I'd like the listing below copied exactly, with the images left out.
======== Collected data ========
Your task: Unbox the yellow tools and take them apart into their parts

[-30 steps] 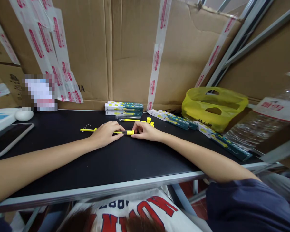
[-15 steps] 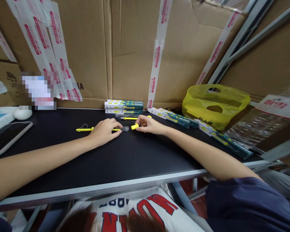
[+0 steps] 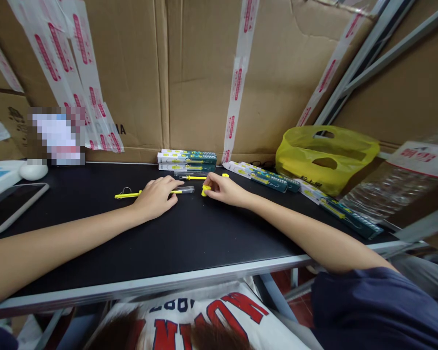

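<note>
My left hand (image 3: 156,197) rests over a thin yellow tool (image 3: 127,195) with a wire loop at its left end. A clear tube (image 3: 187,189) sticks out to the right of its fingers, which are apart; whether they grip the tool is hidden. To the right, my right hand (image 3: 221,188) pinches a small yellow cap (image 3: 206,190) between thumb and fingers, a short gap from the tube's end. Just behind the hands lies a second yellow tool (image 3: 196,178), with another clear tube (image 3: 190,173) behind it.
Stacked boxes (image 3: 187,160) stand at the back, with more boxes (image 3: 257,177) to their right. Further right are a yellow bag (image 3: 324,155) and a large plastic bottle (image 3: 397,180). At left lie a phone (image 3: 12,206) and a white device (image 3: 2,177). Cardboard (image 3: 200,73) walls the back.
My left fingers have spread and lifted off the clear tube, which shows more now. The yellow cap has turned in my right fingers and moved slightly right.
</note>
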`<state>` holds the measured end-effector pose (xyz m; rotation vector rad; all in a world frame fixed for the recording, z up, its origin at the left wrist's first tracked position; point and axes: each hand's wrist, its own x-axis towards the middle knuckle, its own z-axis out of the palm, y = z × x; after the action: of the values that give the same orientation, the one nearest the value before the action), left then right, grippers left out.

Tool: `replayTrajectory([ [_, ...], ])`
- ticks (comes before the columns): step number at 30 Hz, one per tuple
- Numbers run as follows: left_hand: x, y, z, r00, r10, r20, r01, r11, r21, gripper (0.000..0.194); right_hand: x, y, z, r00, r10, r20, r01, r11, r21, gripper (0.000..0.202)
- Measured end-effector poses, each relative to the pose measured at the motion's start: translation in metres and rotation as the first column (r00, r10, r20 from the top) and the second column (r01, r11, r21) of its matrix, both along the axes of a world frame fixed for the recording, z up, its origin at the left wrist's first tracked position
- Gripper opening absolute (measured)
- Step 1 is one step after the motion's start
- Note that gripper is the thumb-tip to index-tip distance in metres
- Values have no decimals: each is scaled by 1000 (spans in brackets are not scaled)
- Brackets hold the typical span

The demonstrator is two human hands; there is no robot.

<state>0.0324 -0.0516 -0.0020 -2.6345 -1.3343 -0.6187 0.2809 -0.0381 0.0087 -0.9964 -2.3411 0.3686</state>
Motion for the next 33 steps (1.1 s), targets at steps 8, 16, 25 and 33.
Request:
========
* Response below *
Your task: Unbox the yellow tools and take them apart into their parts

[-30 steps] 
[-15 steps] 
[+0 steps] 

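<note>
My left hand (image 3: 156,197) rests over a thin yellow tool (image 3: 127,195) with a wire loop at its left end. A clear tube (image 3: 187,189) sticks out to the right of its fingers, which are apart; whether they grip the tool is hidden. To the right, my right hand (image 3: 221,188) pinches a small yellow cap (image 3: 206,190) between thumb and fingers, a short gap from the tube's end. Just behind the hands lies a second yellow tool (image 3: 196,178), with another clear tube (image 3: 190,173) behind it.
Stacked boxes (image 3: 187,160) stand at the back, with more boxes (image 3: 257,177) to their right. Further right are a yellow bag (image 3: 324,155) and a large plastic bottle (image 3: 397,180). At left lie a phone (image 3: 12,206) and a white device (image 3: 2,177). Cardboard (image 3: 200,73) walls the back.
My left fingers have spread and lifted off the clear tube, which shows more now. The yellow cap has turned in my right fingers and moved slightly right.
</note>
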`<state>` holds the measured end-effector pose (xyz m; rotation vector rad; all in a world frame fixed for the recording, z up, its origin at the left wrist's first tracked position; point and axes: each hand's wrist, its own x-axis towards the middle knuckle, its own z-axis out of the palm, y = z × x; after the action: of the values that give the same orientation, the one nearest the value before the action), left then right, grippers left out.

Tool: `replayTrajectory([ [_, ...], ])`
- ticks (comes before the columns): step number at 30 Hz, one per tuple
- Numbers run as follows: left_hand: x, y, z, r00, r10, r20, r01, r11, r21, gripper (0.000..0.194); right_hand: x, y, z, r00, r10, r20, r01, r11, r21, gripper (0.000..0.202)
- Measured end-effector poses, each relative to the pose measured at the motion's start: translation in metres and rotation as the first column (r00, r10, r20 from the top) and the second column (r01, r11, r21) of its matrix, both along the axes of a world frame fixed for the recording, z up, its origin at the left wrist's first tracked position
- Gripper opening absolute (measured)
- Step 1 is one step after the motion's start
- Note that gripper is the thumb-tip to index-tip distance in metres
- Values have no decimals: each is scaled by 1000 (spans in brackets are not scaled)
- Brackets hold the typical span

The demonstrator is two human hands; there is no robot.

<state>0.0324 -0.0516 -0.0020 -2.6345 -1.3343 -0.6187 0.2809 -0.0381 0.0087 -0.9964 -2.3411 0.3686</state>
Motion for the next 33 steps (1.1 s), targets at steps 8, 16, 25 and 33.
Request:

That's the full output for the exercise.